Action item:
Read the lines below, and copy any that contain the string "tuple".

══════

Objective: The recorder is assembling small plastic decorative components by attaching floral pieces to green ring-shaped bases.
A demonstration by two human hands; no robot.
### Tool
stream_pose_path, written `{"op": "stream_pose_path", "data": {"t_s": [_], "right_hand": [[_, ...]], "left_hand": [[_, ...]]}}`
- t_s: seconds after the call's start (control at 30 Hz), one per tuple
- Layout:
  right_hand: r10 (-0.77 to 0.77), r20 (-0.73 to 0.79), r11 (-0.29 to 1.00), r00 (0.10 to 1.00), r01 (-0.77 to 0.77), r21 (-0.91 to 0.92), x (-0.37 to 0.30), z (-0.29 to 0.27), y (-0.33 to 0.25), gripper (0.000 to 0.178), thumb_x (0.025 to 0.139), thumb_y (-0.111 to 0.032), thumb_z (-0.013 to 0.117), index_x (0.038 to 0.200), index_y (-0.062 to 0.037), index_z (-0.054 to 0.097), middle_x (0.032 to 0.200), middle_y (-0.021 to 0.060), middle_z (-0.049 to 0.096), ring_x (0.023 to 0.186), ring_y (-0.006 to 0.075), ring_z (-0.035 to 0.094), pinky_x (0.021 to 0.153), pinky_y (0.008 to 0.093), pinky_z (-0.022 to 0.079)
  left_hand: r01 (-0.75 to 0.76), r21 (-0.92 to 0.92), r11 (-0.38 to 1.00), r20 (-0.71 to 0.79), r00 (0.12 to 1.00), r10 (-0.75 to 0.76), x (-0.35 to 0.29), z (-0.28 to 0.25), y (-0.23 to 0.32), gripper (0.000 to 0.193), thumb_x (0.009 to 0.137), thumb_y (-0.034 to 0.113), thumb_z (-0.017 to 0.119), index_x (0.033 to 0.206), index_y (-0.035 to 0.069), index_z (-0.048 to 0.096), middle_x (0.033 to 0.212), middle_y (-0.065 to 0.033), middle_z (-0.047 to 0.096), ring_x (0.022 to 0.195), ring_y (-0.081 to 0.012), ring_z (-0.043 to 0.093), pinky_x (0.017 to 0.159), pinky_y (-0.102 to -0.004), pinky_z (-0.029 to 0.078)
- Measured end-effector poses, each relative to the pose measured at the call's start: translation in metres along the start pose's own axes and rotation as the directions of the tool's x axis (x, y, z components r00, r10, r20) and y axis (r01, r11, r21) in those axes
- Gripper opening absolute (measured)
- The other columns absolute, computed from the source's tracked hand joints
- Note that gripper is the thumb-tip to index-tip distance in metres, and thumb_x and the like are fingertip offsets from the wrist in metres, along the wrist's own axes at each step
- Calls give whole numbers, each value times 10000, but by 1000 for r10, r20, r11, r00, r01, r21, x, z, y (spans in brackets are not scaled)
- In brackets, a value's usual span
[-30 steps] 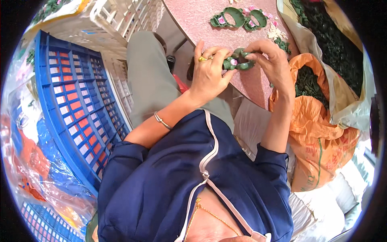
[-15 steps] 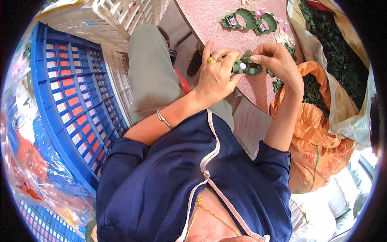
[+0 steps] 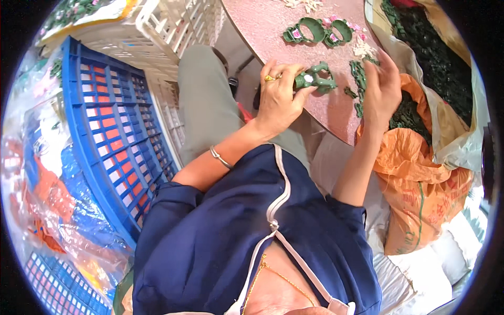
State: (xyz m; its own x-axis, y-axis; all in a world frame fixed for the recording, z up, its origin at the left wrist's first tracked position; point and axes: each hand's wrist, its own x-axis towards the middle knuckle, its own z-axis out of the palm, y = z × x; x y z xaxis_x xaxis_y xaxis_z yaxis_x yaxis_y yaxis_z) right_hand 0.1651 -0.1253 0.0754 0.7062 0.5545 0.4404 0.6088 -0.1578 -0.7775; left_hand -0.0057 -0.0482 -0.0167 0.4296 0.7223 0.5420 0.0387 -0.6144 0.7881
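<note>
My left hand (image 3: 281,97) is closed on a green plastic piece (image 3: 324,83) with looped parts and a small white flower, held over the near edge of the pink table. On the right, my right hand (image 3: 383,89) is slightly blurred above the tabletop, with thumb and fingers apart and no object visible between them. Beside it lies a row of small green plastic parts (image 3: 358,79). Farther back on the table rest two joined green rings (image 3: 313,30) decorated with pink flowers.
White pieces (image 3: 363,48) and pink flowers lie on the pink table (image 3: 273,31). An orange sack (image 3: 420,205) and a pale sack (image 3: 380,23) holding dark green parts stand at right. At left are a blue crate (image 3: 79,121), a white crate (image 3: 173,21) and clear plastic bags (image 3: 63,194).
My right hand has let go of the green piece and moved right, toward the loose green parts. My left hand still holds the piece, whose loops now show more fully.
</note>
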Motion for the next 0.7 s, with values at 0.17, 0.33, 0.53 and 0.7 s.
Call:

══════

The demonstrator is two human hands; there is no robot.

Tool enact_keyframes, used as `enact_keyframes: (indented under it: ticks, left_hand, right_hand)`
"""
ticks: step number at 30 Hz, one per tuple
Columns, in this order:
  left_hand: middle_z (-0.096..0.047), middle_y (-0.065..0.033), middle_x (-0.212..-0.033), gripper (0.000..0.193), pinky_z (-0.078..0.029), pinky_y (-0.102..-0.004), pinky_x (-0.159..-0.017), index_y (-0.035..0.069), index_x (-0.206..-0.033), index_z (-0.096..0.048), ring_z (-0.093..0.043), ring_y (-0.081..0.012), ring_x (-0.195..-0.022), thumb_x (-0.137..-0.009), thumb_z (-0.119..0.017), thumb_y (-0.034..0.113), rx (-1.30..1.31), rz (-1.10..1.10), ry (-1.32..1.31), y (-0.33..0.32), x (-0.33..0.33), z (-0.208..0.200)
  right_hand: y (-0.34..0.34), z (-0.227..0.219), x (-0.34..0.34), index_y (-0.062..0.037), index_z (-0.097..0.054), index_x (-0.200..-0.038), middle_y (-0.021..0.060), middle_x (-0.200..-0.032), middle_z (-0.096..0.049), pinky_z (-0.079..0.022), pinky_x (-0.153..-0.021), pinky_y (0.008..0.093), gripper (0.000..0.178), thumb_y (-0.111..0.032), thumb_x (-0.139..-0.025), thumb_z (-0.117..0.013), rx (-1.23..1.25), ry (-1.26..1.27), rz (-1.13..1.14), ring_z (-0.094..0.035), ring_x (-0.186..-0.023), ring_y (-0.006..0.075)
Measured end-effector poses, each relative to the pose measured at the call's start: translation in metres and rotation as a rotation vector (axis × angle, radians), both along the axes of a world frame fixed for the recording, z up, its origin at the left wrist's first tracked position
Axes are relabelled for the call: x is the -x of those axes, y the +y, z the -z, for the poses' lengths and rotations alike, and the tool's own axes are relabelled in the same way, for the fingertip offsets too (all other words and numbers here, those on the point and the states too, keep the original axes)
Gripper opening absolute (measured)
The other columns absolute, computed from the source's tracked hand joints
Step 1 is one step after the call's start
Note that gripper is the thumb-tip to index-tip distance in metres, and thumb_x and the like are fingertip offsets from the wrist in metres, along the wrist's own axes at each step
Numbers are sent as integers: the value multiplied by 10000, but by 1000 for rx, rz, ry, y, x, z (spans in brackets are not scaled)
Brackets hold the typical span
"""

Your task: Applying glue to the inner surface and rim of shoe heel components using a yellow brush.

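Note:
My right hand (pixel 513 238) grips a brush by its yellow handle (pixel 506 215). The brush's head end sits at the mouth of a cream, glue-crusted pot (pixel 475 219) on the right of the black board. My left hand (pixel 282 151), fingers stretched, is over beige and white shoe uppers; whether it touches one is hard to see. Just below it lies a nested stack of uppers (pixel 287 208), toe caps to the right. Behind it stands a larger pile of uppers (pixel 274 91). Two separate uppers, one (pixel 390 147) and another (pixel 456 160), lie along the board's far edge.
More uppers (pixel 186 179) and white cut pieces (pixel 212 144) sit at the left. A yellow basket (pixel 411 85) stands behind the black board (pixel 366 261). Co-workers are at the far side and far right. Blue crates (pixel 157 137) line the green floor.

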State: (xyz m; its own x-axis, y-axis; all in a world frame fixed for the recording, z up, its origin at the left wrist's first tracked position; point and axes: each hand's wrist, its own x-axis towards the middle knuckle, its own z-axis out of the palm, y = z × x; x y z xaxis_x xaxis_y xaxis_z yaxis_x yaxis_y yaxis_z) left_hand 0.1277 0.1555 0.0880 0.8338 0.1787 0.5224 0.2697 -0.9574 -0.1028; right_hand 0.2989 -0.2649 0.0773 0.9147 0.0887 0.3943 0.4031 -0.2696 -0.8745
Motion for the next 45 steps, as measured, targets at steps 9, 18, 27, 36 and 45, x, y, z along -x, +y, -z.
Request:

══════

Output for this task:
- t_s: seconds after the call's start (control at 30 Hz), one per tuple
ticks: step number at 30 Hz, one per tuple

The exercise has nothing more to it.